Exercises in Hermetic Mnemonics

“Four years ago,” wrote Wittgenstein in the preface to his posthumously published Philosophical Investigations, “I had occasion to re-read my first book (the Tractatus Logico-Philosophicus) and to explain its ideas to someone. It suddenly seemed to me that I should publish those old thoughts and the new ones together; that the latter could be seen in the right light only by contrast with and against the background of my old way of thinking” (vi).

So too with my arrival to the decision to append old work, Trance-Scripts, to the Tractatus Computationalis.

Rereading Wittgenstein’s The Blue and Brown Books, I note (and thus recognize?) a previously unacknowledged resemblance between Wittgenstein’s concerns and those of Renaissance magus Giordano Bruno.

We “distinguish between superficially glancing at a drawing (seeing it as a face),” writes Wittgenstein toward the end of the Brown Book, “and letting the face make its full impression on us. […]. Absorbing its expression, I don’t find a prototype of this expression in my mind; rather, I, as it were, cut a seal from the expression” (165).

The seal cut by Wittgenstein’s image reminds me of those proposed in Bruno’s 1583 memory treatise Seals. Frances A. Yates makes much of this treatise in her 1966 book The Art of Memory.

“With Bruno, the exercises in Hermetic mnemonics have become the spiritual exercises of a religion,” writes Yates. “And there is a certain grandeur in these efforts which represent, at bottom, a religious striving. The religion of Love and Magic is based on the Power of the Imagination, and on an Art of Imagery through which the Magus attempts to grasp, and to hold within, the universe in all its ever changing forms, through images passing the one into the other in intricate associative orders, reflecting the ever changing movements of the heavens, charged with emotional affects, unifying, forever attempting to unify, to reflect the great monas of the world in its image, the mind of man. There is surely something which commands respect in an attempt so vast in its scope” (The Art of Memory, p. 260).

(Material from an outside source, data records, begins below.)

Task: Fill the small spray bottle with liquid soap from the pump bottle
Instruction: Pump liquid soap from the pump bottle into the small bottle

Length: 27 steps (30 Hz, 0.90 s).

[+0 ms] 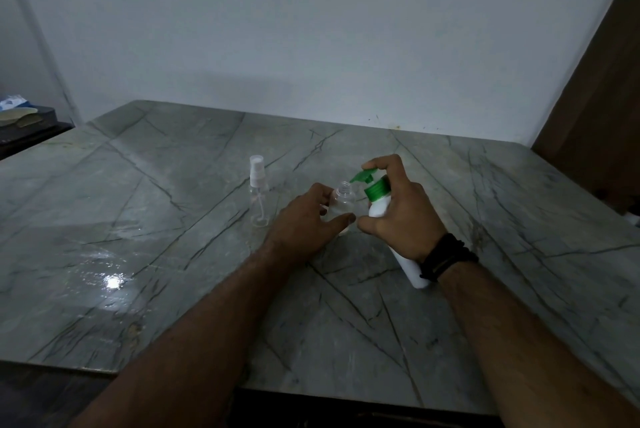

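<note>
Grey veined stone worktop (173, 289) carries the work. Right hand (401, 216) has its grip around the white pump bottle with green head (379, 204), tilted, its long axis running up-left, forefinger on the pump. Left hand (304, 223) pinches the small clear uncapped bottle (343, 202). Green spout sits just above-right of that open neck; alignment appears close. Farther left stands a capped clear spray bottle (259, 192).
</note>
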### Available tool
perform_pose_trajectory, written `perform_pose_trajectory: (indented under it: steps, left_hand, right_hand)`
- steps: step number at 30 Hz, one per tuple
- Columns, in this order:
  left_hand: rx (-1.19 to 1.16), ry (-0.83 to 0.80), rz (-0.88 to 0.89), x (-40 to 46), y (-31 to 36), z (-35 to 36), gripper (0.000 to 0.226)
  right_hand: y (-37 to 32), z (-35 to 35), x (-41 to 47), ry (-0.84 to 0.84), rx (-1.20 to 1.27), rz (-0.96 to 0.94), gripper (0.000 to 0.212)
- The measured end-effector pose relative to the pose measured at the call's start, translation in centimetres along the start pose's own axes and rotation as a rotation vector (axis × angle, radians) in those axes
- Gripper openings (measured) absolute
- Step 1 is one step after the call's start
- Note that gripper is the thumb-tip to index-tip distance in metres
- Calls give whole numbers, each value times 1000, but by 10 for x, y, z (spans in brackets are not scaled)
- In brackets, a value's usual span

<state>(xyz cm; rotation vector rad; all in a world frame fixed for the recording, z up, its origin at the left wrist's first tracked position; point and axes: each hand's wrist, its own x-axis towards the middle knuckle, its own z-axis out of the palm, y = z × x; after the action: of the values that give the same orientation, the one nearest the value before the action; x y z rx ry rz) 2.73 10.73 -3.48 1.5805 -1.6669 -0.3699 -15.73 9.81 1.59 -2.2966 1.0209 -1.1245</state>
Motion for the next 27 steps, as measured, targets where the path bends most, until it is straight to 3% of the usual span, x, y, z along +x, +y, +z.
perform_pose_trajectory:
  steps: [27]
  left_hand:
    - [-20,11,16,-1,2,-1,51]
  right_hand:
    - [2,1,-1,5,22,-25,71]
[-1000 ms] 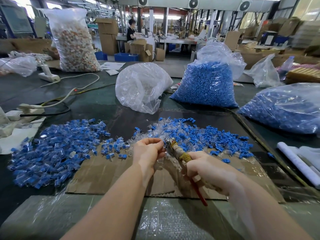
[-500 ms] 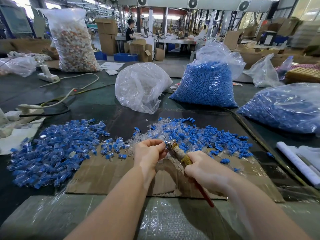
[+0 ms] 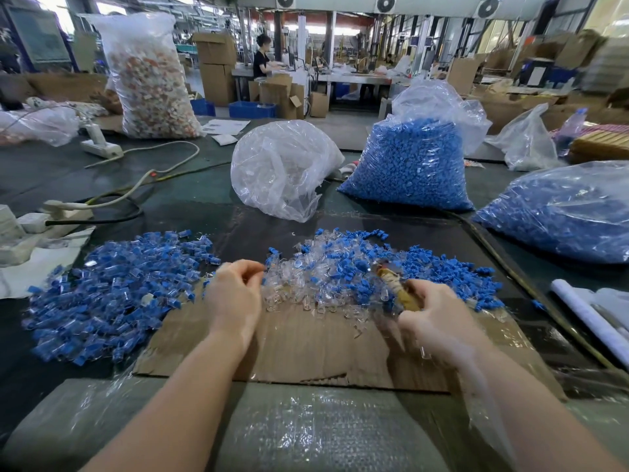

I arrange before my mind’s eye a narrative map of the “intricate associative orders” between these passages, and weave into them another:

“Somewhere outside of and beyond our universe is an operating system,” writes Neal Stephenson, “coded up over incalculable spans of time by some kind of hacker-demiurge.” This “cosmic operating system,” he adds, “uses a command line interface” (In the Beginning Was the Command Line, p. 148).

Sunday July 7, 2019

Laid out on a futon on a screened-in porch at my sister-in-law’s house in upstate New York, I sip a Belgian-style wit brewed locally with hints of lavender, children’s voices rising up from the park across the street. Origami birds hung with wire circle and converse beside a Japanese maple. My favorite moments are ones like these when, through modest experiments with sense and awareness, I’m able to reach out and investigate my surroundings. The books I’ve been reading these past few days all seem connected in accordance with what the Three Initiates refer to as “the Principle of Correspondence.” Brian C. Short’s New People of the Flat Earth, The Kybalion, even the movie Back to the Future, which my nephews watched for the first time last night: all of these works seem to resonate when properly aligned. The same can be said of these origami birds hanging by the window, their forked tails and black-and-white plumage resembling those of the frigatebirds I noticed last night flying in the sky above my sister’s back yard. The question now is: how might I utilize this principle in service of the good?